Give back the full listing verbatim, apart from its images.

DATA
⁂
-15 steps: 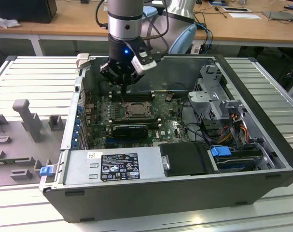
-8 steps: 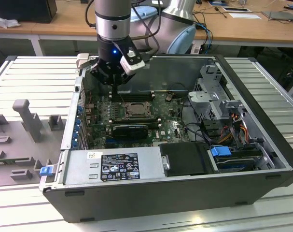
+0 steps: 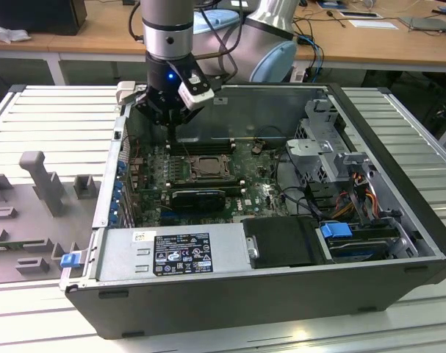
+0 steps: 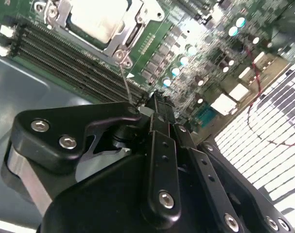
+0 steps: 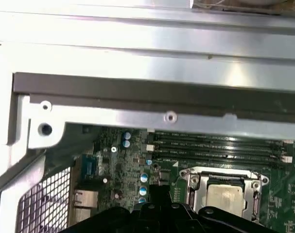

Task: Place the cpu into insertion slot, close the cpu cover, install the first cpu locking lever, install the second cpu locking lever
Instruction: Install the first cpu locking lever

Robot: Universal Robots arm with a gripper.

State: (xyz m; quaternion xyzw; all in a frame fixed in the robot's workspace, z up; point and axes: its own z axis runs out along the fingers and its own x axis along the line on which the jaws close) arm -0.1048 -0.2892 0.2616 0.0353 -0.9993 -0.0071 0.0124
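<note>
Hovering at upper centre-left of exterior view, over motherboard (image 3: 253,197) back edge: gripper (image 3: 171,137), fingers (image 4: 159,128) together in second wrist view. Thin lever rod (image 4: 127,82) runs from socket corner up to tips (pinched or just touching, can't tell). Cpu (image 5: 226,196) seated in insertion slot (image 3: 208,166), cpu cover (image 4: 122,37) down over it. PSU label (image 3: 182,254), lower centre of exterior view: print too small to read.
</note>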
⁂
TASK RESULT
-15 steps: 
-8 steps: 
+0 steps: 
+0 steps: 
+0 steps: 

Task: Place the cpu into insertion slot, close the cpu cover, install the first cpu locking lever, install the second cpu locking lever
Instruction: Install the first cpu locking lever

Robot: Universal Robots arm with a gripper.

State: (xyz m; quaternion xyzw; all in a frame fixed in the robot's workspace, z up; point and axes: its own z axis runs out along the fingers and its own x axis along the line on which the jaws close) arm -0.1048 -0.2892 0.2616 0.0353 -0.9993 -0.0071 0.0124
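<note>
Hovering at upper centre-left of exterior view, over motherboard (image 3: 253,197) back edge: gripper (image 3: 171,137), fingers (image 4: 159,128) together in second wrist view. Thin lever rod (image 4: 127,82) runs from socket corner up to tips (pinched or just touching, can't tell). Cpu (image 5: 226,196) seated in insertion slot (image 3: 208,166), cpu cover (image 4: 122,37) down over it. PSU label (image 3: 182,254), lower centre of exterior view: print too small to read.
</note>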

This answer requires no additional content.